**Task:**
What is needed here is every line of the records that includes "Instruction".
━━━ Listed entries ━━━
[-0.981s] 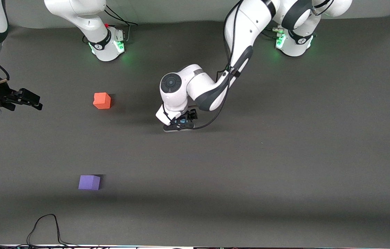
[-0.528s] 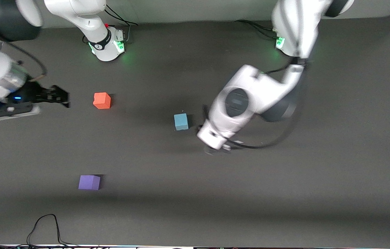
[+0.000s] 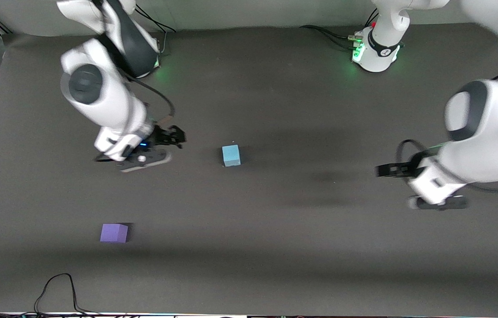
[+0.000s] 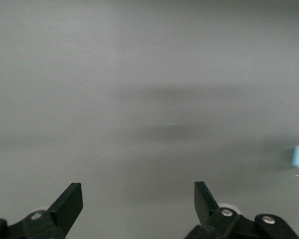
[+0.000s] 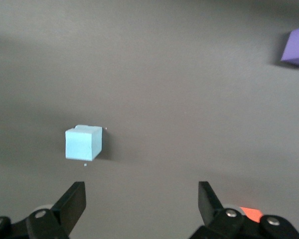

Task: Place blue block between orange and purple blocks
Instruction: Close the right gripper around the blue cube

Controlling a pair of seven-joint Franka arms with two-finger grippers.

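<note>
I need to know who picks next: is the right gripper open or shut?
Open. The right gripper is empty, its fingers spread wide in the right wrist view, over the table beside the blue block.

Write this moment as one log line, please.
light blue foam cube: free on dark table | violet cube: nearer camera | right hand: open, over table | left hand: open

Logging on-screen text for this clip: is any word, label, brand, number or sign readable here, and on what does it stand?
None can be read.
blue block: plain faces, no print.
purple block: plain.
orange block: only a corner shows, no print visible.
right claw and left claw: open, no marking legible.
arm bases: a dark band with a mark too small to read.
</note>
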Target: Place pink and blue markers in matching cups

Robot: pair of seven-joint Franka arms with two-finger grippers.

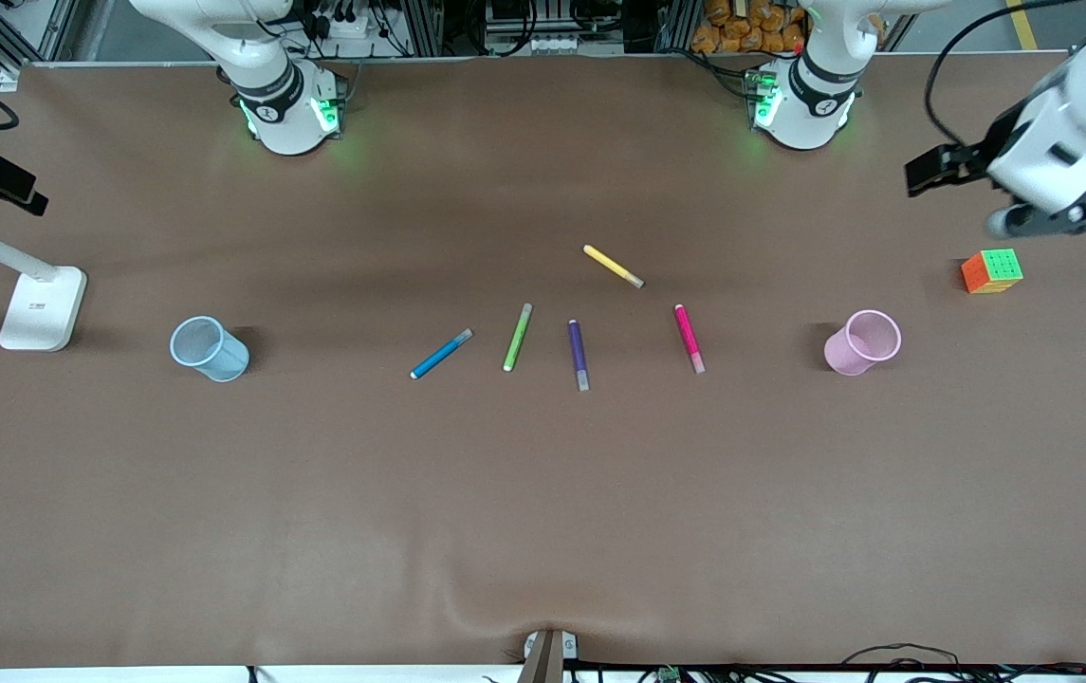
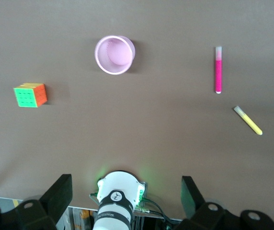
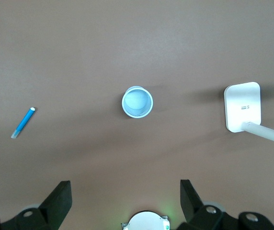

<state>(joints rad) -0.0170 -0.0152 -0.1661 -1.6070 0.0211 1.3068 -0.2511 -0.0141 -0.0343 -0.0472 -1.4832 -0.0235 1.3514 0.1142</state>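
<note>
Left gripper (image 2: 127, 201) spread wide, high over the left arm's table end, above a multicoloured puzzle cube (image 1: 991, 271). Right gripper (image 3: 126, 203) likewise spread, empty, over the pale blue translucent cup (image 3: 137, 102). Magenta-pink marker (image 1: 690, 338) flat near the pale pink translucent cup (image 1: 862, 341); bright blue marker (image 1: 441, 354) mid-table, well apart from its cup. Bare brown tabletop (image 1: 543, 531) all round. Right gripper outside the front view.

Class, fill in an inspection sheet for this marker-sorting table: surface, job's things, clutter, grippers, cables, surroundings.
Surface: brown table cover, wrinkled at the edge nearest the front camera.
Job's things: pink marker and blue marker lie flat; pink cup and blue cup upright, empty.
Clutter: green marker, purple marker, yellow marker, puzzle cube, lamp base.
Grippers: left gripper open, high above the table; right gripper open, above the table near the blue cup.
Cables: bundles at the table edges.
Surroundings: equipment racks past the arm bases.
</note>
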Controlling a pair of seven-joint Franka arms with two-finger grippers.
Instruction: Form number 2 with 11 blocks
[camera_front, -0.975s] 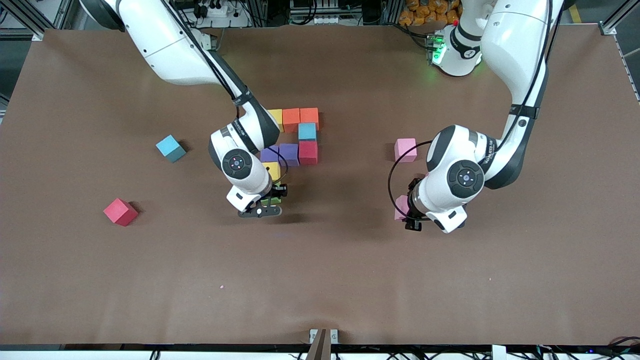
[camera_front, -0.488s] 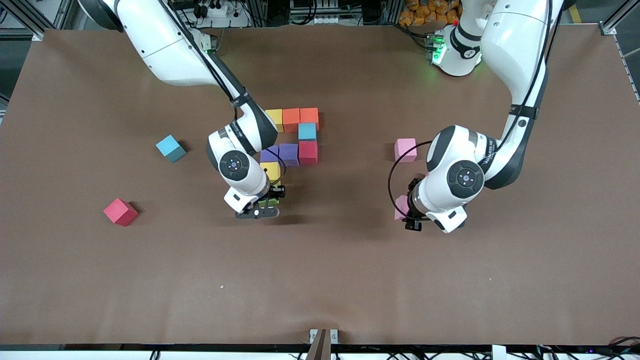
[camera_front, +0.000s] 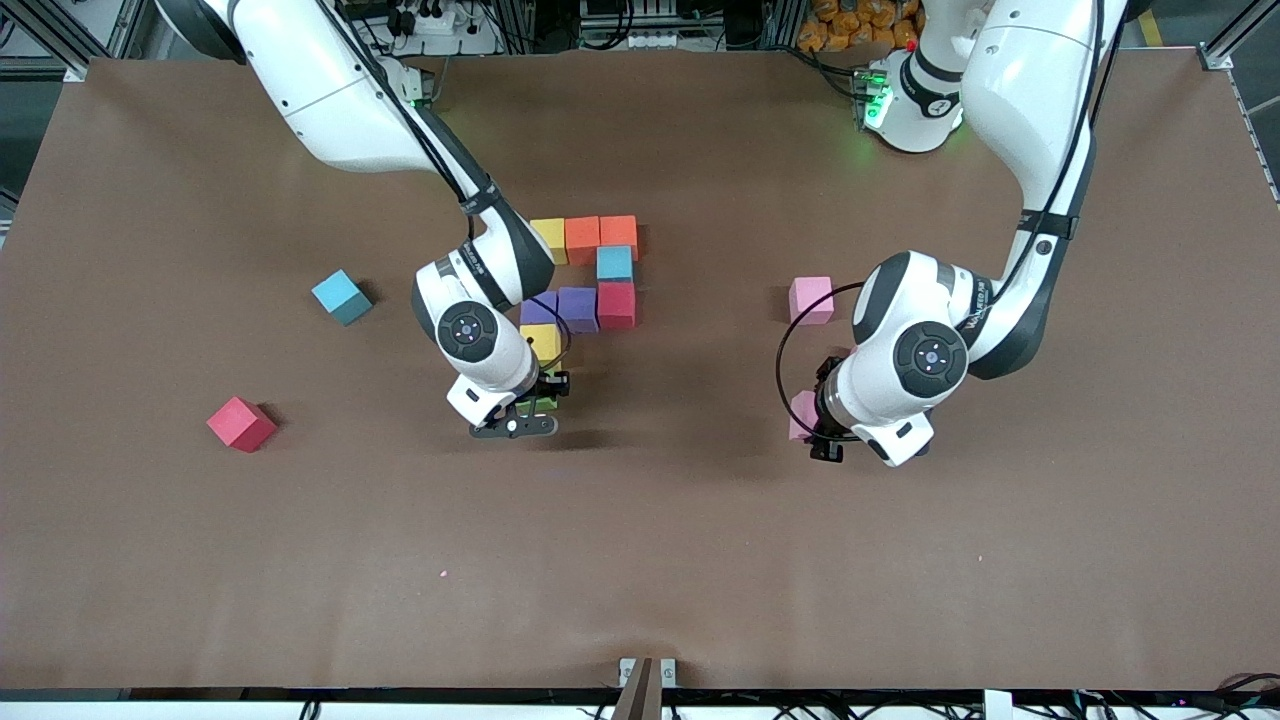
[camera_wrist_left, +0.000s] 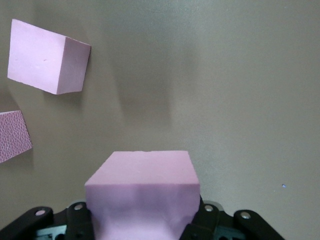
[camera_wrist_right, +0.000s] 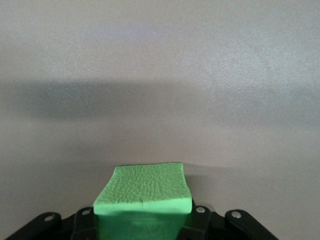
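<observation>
Reaching down over the table (camera_front: 200, 560) just nearer the camera than the partly built number 2 (camera_front: 585, 280), the right gripper (camera_front: 538, 400) clamps a green block (camera_wrist_right: 144, 197). Toward the left arm's end, the left gripper (camera_front: 812, 420) grips a pink block (camera_wrist_left: 142, 192), near another pink block (camera_front: 811, 299).
</observation>
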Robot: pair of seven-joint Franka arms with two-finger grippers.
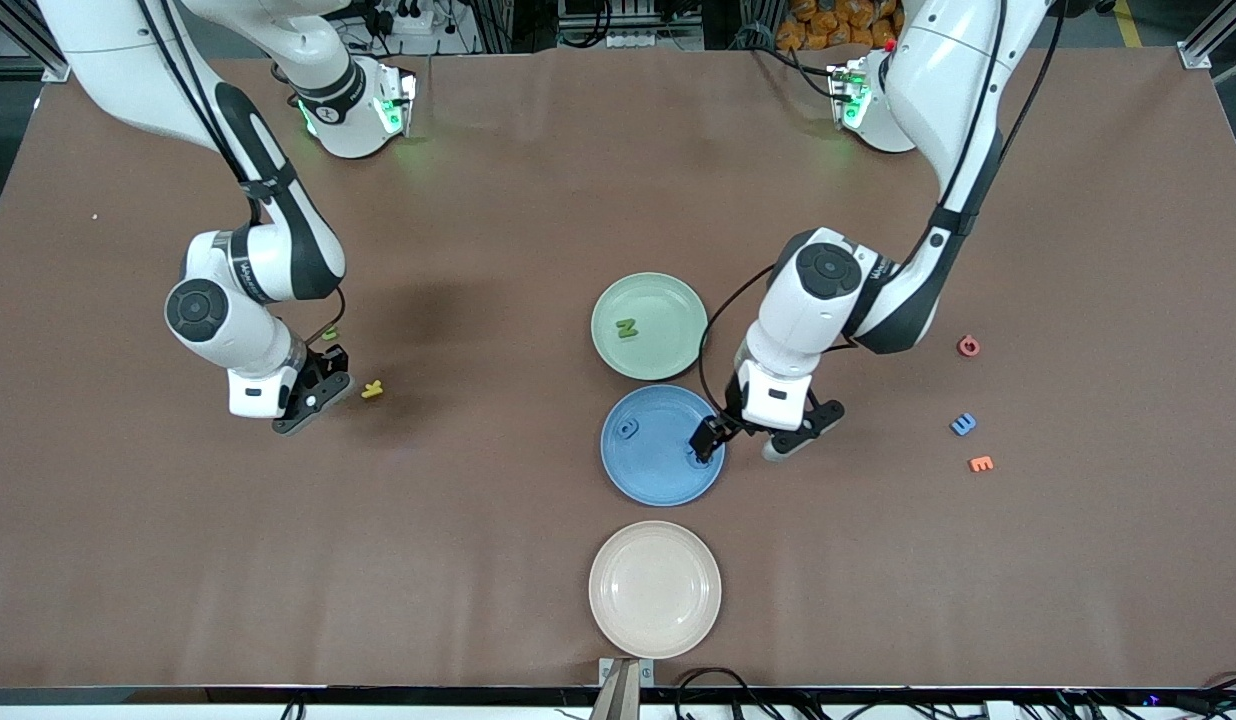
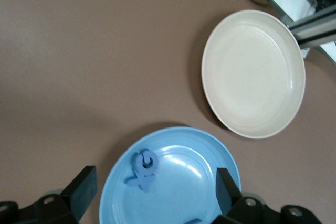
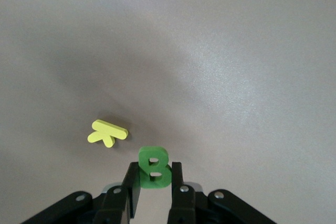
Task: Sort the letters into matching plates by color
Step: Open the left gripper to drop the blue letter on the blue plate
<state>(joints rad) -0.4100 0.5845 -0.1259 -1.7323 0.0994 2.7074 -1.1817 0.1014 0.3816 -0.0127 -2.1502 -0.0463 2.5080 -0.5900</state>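
Note:
My right gripper [image 1: 316, 392] is shut on a green letter B [image 3: 154, 170], just above the bare table toward the right arm's end; its jaws [image 3: 155, 174] press the B's two sides. A yellow letter [image 1: 373, 389] lies beside it [image 3: 107, 132]. My left gripper [image 1: 753, 438] is open and empty at the edge of the blue plate [image 1: 650, 478], one finger over the plate, the other over the table. The blue plate [image 2: 173, 198] holds a blue letter [image 2: 143, 169] [image 1: 629, 428], and a second blue piece [image 1: 698, 460] lies by the finger. The mint green plate [image 1: 668, 345] holds a green letter [image 1: 628, 328].
A cream plate [image 1: 655, 589] lies nearest the front camera, also in the left wrist view [image 2: 253, 74]. Loose red [image 1: 968, 346], blue [image 1: 963, 424] and orange [image 1: 981, 463] letters lie toward the left arm's end. A small green bit [image 1: 330, 334] shows beside the right wrist.

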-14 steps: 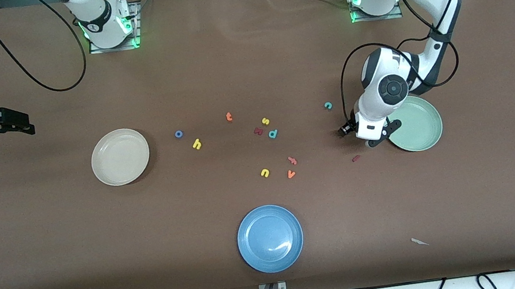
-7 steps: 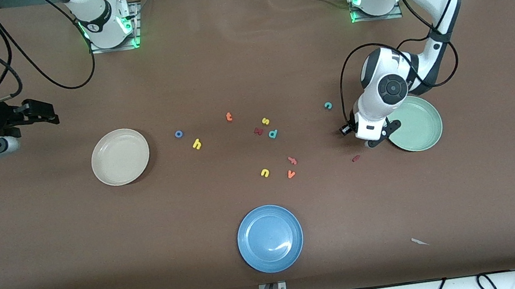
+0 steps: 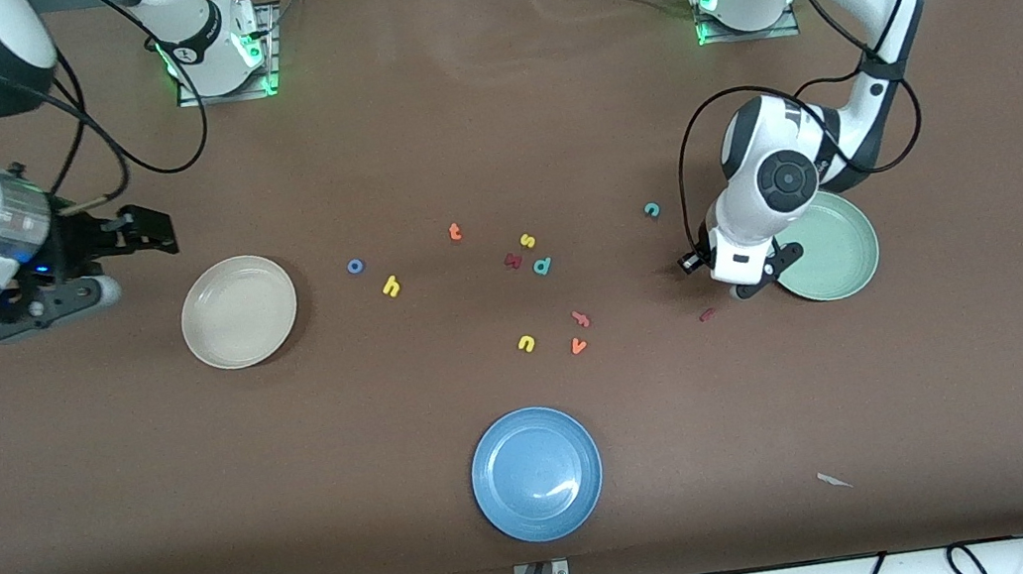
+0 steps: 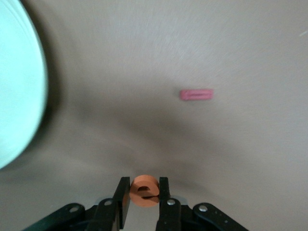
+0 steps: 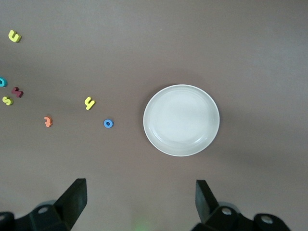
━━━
**Task result:**
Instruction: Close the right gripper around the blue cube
Instruction: Form number 2 with 11 blocks

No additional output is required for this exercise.